### WORK REQUEST
In the data below, find the line containing "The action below", then set down that line and every later line up to and including the line containing "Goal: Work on", exactly.
*** MATERIAL PROVIDED
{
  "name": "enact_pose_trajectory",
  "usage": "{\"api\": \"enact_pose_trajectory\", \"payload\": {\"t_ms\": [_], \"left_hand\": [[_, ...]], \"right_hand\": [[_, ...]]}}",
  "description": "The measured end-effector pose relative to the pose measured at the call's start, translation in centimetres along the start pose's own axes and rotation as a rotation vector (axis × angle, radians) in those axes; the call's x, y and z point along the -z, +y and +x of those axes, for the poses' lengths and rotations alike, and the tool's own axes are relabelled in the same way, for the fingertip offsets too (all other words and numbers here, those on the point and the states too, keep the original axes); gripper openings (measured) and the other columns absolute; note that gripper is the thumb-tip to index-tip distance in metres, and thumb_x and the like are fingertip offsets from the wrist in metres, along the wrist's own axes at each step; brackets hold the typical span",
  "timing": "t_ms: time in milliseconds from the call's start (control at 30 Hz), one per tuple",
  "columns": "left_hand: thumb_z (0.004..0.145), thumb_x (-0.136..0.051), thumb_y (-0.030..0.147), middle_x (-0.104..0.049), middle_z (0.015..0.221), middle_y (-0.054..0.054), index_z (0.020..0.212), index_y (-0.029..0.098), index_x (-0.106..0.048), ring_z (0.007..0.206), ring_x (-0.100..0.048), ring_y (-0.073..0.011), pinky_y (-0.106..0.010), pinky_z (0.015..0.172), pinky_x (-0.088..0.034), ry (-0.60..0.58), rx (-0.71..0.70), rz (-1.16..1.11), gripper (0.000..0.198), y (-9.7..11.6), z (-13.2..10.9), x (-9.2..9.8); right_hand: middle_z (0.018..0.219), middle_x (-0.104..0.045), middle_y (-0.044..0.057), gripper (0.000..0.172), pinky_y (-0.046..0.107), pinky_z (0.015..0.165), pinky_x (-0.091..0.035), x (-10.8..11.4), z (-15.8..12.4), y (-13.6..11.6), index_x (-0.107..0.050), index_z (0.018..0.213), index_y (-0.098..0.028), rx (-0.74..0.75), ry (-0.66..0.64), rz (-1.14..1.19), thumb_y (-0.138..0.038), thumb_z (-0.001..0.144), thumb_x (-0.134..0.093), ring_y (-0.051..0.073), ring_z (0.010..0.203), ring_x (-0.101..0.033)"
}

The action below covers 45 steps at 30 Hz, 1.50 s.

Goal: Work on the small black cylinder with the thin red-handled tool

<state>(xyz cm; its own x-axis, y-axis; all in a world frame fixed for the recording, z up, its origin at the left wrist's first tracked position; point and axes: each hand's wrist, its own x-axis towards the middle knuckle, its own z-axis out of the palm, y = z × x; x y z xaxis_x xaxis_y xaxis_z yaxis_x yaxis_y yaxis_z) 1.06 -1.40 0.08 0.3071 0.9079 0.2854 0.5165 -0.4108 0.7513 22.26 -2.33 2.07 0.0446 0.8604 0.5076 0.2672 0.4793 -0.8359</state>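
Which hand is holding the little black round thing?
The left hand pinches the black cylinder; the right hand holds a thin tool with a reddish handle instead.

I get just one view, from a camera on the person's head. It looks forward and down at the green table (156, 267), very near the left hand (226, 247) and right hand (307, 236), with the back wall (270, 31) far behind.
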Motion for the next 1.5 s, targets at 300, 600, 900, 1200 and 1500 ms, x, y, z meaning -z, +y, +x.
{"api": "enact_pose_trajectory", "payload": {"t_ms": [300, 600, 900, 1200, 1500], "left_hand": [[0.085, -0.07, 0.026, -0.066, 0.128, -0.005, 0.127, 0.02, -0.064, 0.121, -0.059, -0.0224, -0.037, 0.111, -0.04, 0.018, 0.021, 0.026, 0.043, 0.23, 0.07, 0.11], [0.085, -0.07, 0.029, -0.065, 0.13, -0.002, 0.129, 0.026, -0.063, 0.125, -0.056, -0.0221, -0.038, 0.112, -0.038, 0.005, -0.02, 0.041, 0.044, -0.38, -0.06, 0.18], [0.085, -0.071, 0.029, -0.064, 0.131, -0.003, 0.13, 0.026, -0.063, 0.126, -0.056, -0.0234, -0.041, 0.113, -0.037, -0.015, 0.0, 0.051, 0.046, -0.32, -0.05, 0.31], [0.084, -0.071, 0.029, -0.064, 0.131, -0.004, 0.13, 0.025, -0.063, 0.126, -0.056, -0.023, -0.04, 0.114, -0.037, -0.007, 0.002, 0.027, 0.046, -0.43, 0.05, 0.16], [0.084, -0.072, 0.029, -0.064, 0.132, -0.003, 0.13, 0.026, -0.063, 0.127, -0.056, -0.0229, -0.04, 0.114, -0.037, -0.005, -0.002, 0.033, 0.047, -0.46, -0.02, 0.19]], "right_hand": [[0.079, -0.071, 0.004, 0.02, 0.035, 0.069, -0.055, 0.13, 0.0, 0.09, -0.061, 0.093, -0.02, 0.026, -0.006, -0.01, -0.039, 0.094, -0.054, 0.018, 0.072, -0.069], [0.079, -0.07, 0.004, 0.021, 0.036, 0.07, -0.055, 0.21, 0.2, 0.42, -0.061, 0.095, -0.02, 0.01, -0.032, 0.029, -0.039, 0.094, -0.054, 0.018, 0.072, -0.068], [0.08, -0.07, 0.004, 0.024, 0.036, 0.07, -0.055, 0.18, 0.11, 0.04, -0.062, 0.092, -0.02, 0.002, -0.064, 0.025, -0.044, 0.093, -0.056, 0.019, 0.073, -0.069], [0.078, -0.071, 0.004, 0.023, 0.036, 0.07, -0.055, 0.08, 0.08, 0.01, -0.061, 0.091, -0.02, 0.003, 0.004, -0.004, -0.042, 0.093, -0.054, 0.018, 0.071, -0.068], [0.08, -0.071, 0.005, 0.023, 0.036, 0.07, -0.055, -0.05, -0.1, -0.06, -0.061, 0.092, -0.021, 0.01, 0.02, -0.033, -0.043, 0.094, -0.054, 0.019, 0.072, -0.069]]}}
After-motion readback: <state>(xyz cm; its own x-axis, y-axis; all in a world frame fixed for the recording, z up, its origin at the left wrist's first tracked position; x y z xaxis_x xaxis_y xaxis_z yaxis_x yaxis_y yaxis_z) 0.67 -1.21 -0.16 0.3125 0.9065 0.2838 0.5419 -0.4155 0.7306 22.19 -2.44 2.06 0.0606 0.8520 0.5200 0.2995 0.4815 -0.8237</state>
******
### TASK RESULT
The action below covers 45 steps at 30 Hz, 1.50 s.

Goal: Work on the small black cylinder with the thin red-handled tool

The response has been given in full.